● **REQUIREMENT**:
Repeat nothing but the lines below running from the one containing "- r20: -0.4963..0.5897" to the one containing "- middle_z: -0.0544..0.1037". Keep both end lines.

● **INPUT DATA**:
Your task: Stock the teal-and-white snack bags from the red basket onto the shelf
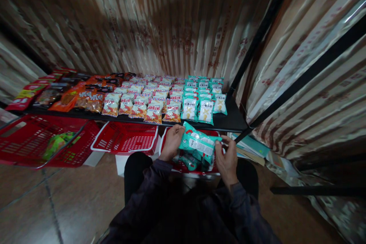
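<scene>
Curtain [171,19]: pleated, pale and brown, reddish print; fills the upper frame and drops behind the shelf.

Floor [25,202]: brown tile, dark joints; lower left and lower right.

Shelf [236,117]: black, long, running from the left edge to right of centre; stocked with bagged snacks.

Black bars [286,103]: slanting, right side of the frame.

Large red basket [17,137]: perforated, at left, below the shelf; a bright green package [58,145] lies inside.

Middle red basket [126,137]: white-rimmed, left of centre, below the shelf.

Right red basket [162,141]: lower centre, partly hidden by the hands; teal packets [190,161] inside.

White-and-orange bags [154,110]: several rows, centre of the shelf.

Orange bags [70,97]: left part of the shelf, with dark bags beside them.

Teal-and-white bags [205,109]: rows standing at the shelf's right end.

Red bags [27,93]: far left of the shelf.

Left hand [173,143]: just below centre; fingers pinching the left end of the held packet.

Right hand [228,160]: right of the left hand; thumb and fingers gripping the right end.

Held packet [197,144]: teal, printed white panel facing up; between both hands, above the right red basket, in front of the shelf edge.
</scene>
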The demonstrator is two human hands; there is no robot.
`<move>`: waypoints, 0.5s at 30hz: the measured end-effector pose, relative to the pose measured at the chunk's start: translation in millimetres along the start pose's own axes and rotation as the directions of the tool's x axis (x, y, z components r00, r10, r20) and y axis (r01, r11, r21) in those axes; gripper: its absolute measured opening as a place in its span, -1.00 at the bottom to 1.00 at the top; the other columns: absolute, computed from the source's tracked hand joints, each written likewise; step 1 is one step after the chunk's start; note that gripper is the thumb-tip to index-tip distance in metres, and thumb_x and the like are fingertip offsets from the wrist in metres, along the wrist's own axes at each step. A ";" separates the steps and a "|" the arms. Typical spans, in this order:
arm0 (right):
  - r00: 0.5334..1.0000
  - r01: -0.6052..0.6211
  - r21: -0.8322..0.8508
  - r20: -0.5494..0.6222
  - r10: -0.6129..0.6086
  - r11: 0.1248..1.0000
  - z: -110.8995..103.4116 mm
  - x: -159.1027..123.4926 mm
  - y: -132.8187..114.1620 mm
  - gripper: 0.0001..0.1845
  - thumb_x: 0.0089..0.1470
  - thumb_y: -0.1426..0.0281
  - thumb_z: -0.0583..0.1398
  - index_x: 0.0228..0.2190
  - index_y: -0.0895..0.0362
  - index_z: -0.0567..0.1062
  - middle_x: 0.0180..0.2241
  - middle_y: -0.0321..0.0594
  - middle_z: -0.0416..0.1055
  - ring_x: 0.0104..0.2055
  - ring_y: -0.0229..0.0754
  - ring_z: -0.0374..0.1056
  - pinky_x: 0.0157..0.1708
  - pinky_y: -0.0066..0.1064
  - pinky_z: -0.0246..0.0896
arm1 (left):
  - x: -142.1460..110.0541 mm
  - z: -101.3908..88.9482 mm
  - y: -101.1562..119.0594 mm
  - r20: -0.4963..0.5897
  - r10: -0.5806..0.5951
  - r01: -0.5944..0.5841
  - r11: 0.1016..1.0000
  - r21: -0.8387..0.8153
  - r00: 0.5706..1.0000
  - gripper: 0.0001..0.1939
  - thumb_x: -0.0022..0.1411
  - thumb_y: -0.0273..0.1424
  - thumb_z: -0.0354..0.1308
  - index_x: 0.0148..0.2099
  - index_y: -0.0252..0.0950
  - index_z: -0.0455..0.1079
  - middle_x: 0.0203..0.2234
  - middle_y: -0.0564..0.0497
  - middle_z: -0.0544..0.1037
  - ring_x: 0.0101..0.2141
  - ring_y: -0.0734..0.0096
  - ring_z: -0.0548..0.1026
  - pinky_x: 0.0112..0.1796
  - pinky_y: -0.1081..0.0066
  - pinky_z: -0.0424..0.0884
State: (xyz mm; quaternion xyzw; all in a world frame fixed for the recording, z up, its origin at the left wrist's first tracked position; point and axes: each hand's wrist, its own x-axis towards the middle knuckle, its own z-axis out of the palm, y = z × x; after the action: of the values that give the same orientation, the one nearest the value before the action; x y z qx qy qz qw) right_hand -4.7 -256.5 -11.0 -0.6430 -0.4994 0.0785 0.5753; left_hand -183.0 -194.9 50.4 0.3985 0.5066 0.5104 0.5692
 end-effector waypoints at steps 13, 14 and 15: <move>0.587 0.759 -0.041 0.477 -0.655 0.650 -13.3 -3.4 0.3 -0.39 0.17 0.61 -0.02 0.20 -0.03 0.23 0.18 -0.17 0.30 0.31 -0.03 0.04 0.15 -0.02 0.17 | 14.1 -12.8 -7.3 0.027 -0.115 0.110 0.986 0.127 0.993 -0.82 -0.12 -0.32 0.20 -0.57 -0.31 0.32 -0.71 0.16 0.32 -0.65 0.57 0.24 -0.58 0.53 0.16; 0.572 0.766 -0.041 0.501 -0.650 0.642 -14.5 -3.4 0.4 -0.37 0.17 0.62 -0.02 0.22 -0.04 0.21 0.20 -0.17 0.28 0.32 -0.03 0.02 0.16 -0.03 0.16 | 14.9 -13.6 -7.2 0.031 -0.128 0.123 0.983 0.135 0.991 -0.83 -0.11 -0.33 0.20 -0.56 -0.31 0.32 -0.71 0.16 0.33 -0.65 0.58 0.25 -0.57 0.53 0.17; 0.560 0.768 -0.036 0.522 -0.643 0.639 -15.6 -3.3 0.5 -0.34 0.15 0.64 -0.02 0.24 -0.03 0.17 0.21 -0.17 0.26 0.33 -0.04 0.01 0.17 -0.02 0.15 | 15.3 -14.2 -6.6 0.033 -0.143 0.137 0.981 0.140 0.989 -0.84 -0.10 -0.35 0.19 -0.56 -0.31 0.31 -0.71 0.16 0.32 -0.65 0.57 0.25 -0.57 0.53 0.18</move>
State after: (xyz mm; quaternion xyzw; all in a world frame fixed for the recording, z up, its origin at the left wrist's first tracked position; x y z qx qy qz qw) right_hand 4.5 -269.2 -7.9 -0.4163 -0.8435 -0.0760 0.3309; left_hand -196.3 -181.8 39.0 0.4111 0.5551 0.4243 0.5855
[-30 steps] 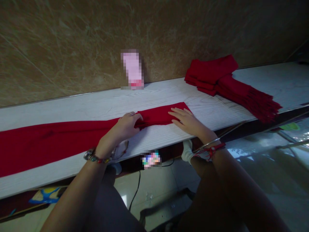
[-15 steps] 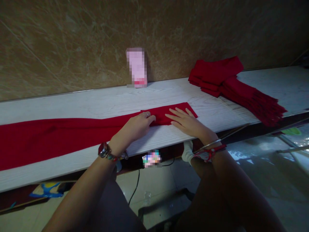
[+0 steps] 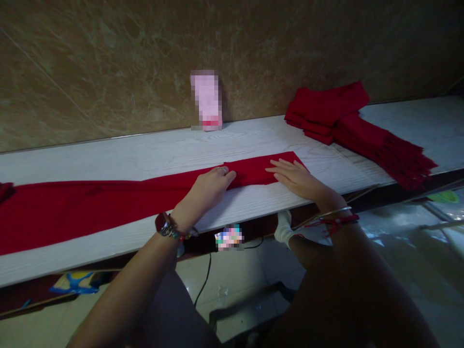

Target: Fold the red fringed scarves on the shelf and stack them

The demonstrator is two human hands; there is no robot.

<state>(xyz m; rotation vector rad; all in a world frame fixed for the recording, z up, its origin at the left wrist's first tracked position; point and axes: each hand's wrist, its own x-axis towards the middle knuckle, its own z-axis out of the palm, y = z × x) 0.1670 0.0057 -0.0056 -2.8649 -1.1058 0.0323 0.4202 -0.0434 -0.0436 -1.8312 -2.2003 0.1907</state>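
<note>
We find the red cloth (image 3: 90, 205) laid lengthwise along the tabletop (image 3: 108, 159), running from the left edge of view to just past the right grip.

Status of grips:
- Left grip (image 3: 212, 187): fingers curled down on the cloth where the narrow section begins; we cannot tell whether they pinch it, as the fingertips are hidden.
- Right grip (image 3: 293, 178): fingers spread, palm down, on the cloth near its right end.

Progress: we judge the cloth part-way worked. Done: the right section lies narrow and flat, with a layered edge beside the left grip. Left: the stretch further left is wide and not folded to that width. A folded red bundle (image 3: 326, 116) with fringe rests beyond the right grip, apart from the cloth.
</note>
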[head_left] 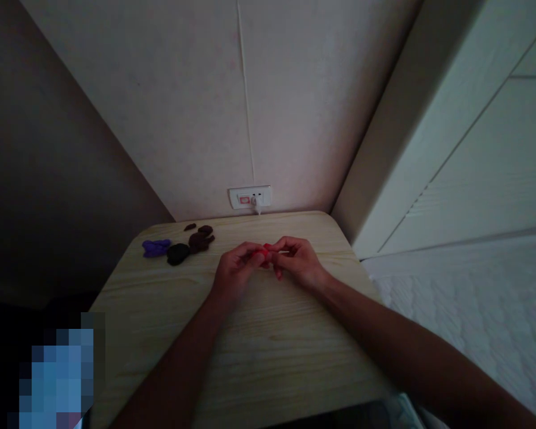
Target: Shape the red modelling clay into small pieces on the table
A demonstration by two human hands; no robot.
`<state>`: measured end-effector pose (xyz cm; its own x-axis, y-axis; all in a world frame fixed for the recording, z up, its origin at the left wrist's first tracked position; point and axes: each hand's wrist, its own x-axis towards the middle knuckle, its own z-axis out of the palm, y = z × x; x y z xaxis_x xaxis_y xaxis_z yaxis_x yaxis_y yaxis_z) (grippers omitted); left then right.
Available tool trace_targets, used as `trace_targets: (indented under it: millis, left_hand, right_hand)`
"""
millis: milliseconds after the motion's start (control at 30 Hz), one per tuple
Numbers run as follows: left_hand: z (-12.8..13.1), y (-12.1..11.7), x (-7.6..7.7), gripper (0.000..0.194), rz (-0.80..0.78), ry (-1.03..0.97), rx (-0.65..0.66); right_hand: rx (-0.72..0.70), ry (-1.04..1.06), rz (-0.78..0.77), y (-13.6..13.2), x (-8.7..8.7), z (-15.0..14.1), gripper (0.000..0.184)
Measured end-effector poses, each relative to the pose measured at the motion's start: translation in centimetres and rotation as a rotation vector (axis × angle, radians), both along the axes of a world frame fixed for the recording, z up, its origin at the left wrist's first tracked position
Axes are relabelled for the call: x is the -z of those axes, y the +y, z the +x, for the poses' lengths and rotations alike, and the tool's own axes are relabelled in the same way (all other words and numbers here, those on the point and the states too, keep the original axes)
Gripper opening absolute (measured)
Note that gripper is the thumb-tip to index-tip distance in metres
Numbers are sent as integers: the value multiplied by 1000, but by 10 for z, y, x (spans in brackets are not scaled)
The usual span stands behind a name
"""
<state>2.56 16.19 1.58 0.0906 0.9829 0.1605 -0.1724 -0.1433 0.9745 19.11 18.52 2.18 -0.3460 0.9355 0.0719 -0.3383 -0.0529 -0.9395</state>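
Observation:
A small lump of red modelling clay [263, 252] is pinched between my two hands, just above the wooden tabletop [268, 333]. My left hand [236, 269] grips it from the left with thumb and fingers. From the other side, my right hand [302, 263] has its fingertips closed on the same red piece. Fingers cover part of the clay, so its full shape is hidden. To the left of my hands lie a purple clay lump [155, 248], a black clay lump [178, 254] and brown clay pieces [200, 241].
Behind the table, a wall socket [250, 197] has a white plug in it, and a cable runs up the wall. A white quilted surface [469, 298] lies to the right, below a pale panelled front [482, 155]. A dark object [352, 416] overlaps the table's near edge.

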Motion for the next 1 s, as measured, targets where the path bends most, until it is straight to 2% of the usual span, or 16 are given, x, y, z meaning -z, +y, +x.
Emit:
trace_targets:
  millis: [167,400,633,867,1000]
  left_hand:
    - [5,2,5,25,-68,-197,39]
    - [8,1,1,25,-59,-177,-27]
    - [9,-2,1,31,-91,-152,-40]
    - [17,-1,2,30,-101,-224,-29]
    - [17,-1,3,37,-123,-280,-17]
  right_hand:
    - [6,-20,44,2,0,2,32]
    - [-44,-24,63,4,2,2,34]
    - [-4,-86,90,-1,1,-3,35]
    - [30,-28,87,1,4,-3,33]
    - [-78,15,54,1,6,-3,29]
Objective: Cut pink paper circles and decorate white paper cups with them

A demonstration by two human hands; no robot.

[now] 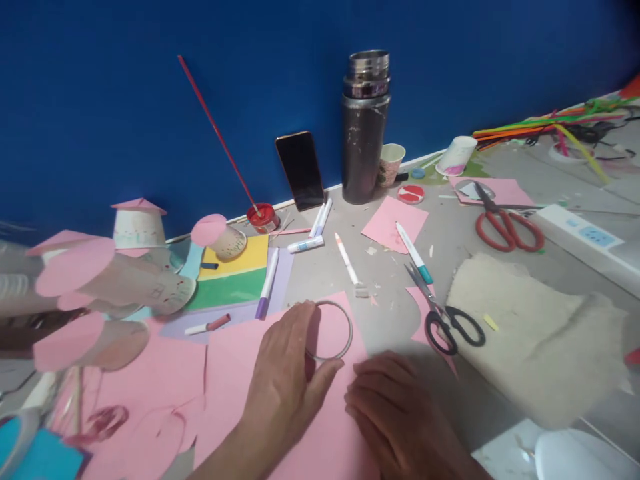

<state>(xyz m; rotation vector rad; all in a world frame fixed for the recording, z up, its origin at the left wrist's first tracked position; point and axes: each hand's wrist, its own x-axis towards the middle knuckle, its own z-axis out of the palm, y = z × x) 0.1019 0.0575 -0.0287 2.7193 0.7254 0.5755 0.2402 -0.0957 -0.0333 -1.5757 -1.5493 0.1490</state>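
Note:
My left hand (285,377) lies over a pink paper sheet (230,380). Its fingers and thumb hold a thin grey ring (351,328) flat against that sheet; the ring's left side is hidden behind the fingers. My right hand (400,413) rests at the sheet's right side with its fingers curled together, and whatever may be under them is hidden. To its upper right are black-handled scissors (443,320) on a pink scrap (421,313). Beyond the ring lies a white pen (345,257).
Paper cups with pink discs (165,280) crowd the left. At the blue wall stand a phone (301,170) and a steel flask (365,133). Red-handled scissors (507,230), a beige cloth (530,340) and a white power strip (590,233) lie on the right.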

● **EXERCISE RESPONSE**:
  - r20: -0.4963..0.5897
  - r10: -0.5806..0.5951
  - r01: -0.5944..0.5841
  - r11: 0.1016..1.0000
  - r21: -0.8387..0.8153
  - r00: 0.5706..1.0000
  - gripper: 0.0001..0.1939
  - thumb_x: -0.0022..0.1411
  - thumb_y: -0.0273..0.1424
  - thumb_z: -0.0354..0.1308
  - index_x: 0.0148..0.2099
  - index_y: -0.0252..0.0950
  - index_z: -0.0455..0.1079
  - middle_x: 0.0203..0.2234
  - middle_y: -0.0564..0.0497
  - middle_z: -0.0544..0.1037

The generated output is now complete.